Data >>

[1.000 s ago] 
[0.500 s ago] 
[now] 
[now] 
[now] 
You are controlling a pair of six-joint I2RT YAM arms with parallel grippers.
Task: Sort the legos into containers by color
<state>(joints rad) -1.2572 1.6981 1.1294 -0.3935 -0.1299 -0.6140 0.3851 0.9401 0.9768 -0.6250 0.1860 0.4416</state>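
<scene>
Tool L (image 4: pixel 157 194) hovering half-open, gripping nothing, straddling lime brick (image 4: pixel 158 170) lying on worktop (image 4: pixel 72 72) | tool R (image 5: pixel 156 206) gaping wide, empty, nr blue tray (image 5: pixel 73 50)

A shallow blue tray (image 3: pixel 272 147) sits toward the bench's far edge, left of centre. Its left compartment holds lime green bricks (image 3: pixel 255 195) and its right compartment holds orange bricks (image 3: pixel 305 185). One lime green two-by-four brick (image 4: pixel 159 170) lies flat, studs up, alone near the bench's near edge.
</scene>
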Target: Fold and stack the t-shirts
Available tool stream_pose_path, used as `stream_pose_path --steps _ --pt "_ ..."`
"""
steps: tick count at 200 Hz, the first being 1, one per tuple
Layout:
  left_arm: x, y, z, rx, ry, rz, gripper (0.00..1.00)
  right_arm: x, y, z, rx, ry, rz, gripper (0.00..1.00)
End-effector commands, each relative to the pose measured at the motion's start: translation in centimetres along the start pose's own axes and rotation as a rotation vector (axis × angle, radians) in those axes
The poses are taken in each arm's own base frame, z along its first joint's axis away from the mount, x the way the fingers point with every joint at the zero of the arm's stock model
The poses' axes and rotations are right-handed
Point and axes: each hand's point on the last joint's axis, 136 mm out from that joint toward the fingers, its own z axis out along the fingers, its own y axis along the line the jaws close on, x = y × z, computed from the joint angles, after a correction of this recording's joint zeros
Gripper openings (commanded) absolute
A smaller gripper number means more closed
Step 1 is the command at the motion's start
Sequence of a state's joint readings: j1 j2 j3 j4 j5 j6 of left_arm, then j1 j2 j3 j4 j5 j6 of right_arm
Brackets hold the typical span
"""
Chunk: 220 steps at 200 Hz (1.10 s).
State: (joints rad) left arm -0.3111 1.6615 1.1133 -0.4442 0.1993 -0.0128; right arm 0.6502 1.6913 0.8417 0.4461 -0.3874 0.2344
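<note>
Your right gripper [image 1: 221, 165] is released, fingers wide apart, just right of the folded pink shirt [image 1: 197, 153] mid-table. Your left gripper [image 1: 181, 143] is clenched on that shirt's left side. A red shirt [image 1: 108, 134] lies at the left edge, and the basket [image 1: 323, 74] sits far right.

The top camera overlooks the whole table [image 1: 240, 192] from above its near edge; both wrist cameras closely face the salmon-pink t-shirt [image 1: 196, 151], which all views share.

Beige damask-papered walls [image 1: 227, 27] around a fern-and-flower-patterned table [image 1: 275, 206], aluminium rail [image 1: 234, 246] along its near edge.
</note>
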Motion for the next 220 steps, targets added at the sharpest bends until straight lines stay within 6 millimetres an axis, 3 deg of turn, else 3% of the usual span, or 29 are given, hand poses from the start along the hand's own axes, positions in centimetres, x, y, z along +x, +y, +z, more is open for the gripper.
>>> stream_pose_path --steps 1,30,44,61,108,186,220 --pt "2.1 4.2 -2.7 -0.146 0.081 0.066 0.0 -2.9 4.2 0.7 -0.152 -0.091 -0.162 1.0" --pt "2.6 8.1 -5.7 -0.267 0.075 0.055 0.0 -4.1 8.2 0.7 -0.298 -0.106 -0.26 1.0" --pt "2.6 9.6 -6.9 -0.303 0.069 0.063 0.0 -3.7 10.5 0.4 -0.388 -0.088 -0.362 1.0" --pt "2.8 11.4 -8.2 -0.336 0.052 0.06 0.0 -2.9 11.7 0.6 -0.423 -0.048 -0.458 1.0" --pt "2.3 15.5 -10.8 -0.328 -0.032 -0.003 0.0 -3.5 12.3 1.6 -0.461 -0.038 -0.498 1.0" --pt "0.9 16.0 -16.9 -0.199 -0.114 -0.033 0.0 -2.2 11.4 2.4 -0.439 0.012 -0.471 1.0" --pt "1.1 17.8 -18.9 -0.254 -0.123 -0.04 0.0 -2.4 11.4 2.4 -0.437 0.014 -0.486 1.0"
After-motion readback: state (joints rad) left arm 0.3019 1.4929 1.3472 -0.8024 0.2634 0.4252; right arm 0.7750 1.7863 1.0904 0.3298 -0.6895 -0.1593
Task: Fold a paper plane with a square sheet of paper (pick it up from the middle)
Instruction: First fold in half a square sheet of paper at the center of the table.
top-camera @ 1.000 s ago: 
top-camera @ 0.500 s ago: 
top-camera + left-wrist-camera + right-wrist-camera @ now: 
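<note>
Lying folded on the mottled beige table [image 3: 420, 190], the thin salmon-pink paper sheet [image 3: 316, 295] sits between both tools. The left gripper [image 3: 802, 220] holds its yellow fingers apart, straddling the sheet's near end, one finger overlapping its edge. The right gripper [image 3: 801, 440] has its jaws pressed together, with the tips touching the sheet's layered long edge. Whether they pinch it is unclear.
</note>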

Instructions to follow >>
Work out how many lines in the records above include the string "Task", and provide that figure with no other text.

Response area >>
2